During the Pius years we adopted other cats: first was Sheba, solid gray, and named after a female fighter pilot on Battlestar Galactica. But Sheba developed the fatal habit of peeing not in the litter box. When my parent bought us new carpets for living and dining rooms, Sheba went back to the Humane Society. Smokey took her, and I told him Don’t come home with another cat! We were about to leave on a two-week vacation, and I thought it would be better to adopt another cat when we got home.
He listened to me as he always does and came home with a little tuxedo cat whom we name Daisy Bumble, after a character in a Monty Python sketch. Daisy was a good little cat, and we were once again a two-cat household.
Shortly after we moved to our second house, we adopted a third cat, Zoot, a Siamese cross we named for a character in Monty Python and the Holy Grail. During the summer after we moved in, Smokey laid a cobblestone 2-strip driveway in the back yard to improve access to the tuck-under garage. Zoot supervised all his work and approved it as satisfactory. (The cobblestones were from an old street in Minneapolis being paved and were available free for pickup.)
However, we found that having 3 cats –Pius, Daisy Bumble, and Zoot, for those of you keeping track — meant a lot more commotion than 2 cats. I concluded that the commotion level corresponded to the number of potential interactions among the cats rather than the actual number of cats. All three cats got along most of the time, but when they didn’t all hell broke loose.
Zoot also lived to 16 and developed diabetes in her old age. At that point we were able to care for her, but she died not too long after her diagnosis. The boys and I were spending the summer at the cabin (where we now live), and they performed the burial ritual.
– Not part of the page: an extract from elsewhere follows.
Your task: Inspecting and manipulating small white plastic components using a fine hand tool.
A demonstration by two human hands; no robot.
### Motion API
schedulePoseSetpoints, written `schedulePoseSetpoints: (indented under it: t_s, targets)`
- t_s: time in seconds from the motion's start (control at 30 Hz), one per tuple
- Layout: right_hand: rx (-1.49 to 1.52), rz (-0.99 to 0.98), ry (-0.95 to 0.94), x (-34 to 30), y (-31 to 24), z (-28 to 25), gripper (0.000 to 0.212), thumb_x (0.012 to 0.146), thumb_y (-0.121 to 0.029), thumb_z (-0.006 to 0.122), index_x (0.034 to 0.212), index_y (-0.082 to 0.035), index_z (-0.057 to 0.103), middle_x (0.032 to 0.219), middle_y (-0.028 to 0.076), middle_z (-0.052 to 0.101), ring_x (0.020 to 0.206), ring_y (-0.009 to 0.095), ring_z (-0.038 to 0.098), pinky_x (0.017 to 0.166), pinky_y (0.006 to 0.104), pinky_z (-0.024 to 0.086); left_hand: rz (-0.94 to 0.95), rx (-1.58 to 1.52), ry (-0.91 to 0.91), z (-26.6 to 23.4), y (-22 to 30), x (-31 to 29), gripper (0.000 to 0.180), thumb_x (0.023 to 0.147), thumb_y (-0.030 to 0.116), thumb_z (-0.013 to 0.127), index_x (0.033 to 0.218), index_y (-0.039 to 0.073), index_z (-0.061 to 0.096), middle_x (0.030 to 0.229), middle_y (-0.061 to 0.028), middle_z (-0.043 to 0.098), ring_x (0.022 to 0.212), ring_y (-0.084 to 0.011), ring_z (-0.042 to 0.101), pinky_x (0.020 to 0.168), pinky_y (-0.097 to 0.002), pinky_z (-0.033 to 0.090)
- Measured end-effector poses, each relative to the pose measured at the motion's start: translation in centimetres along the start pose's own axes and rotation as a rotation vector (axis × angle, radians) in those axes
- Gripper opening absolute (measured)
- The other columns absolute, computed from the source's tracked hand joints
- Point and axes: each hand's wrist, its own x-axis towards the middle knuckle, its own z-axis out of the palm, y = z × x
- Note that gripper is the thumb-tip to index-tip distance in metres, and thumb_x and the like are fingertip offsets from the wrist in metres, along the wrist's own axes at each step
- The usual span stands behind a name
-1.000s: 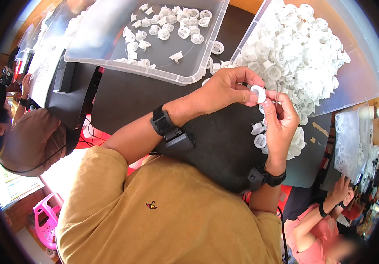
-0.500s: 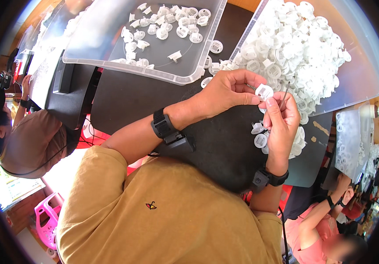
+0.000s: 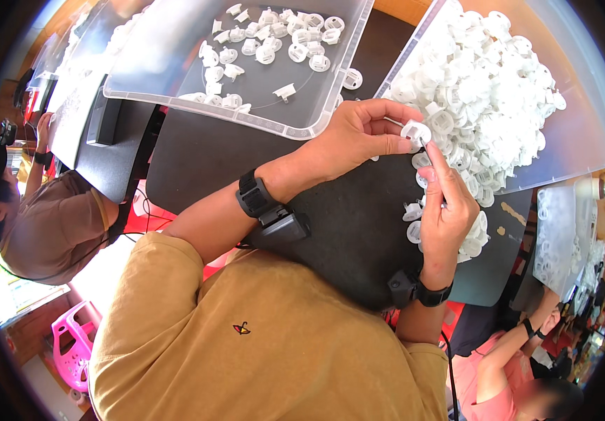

We had also acquired a dog during those years whom we named Bear and who was beloved of Elder Son.
Somewhere in there Daisy Bumble was mistreated by a neighbor and died of a herniated diaphragm, vet was not able to save her. Once we had moved back to Minneapolis the four of us — Younger Son was about 3 them — trekked to the Humane Society to pick out a kitten.
Meet Tabby, so named by Elder Son when he learned that she was, in fact, a tabby cat.
Tabby also lived to the ripe old age of 16 (are you sensing a trend here?) During her life we acclimated her to riding in the car. The secret is to start when the cat is still a kitten. The boys and I were spending every summer at the cabin by now, plus many weekend, and Tabby always came along. After the cabin become home she and Bear would ride along in the car every morning when I drove the boys to school. (If I drove them instead of have them take the school we could all sleep another hour. Easy choice.)
By the time the boys and I were spending the summer here in WI we had also started fostering litter of kittens from the Humane Society.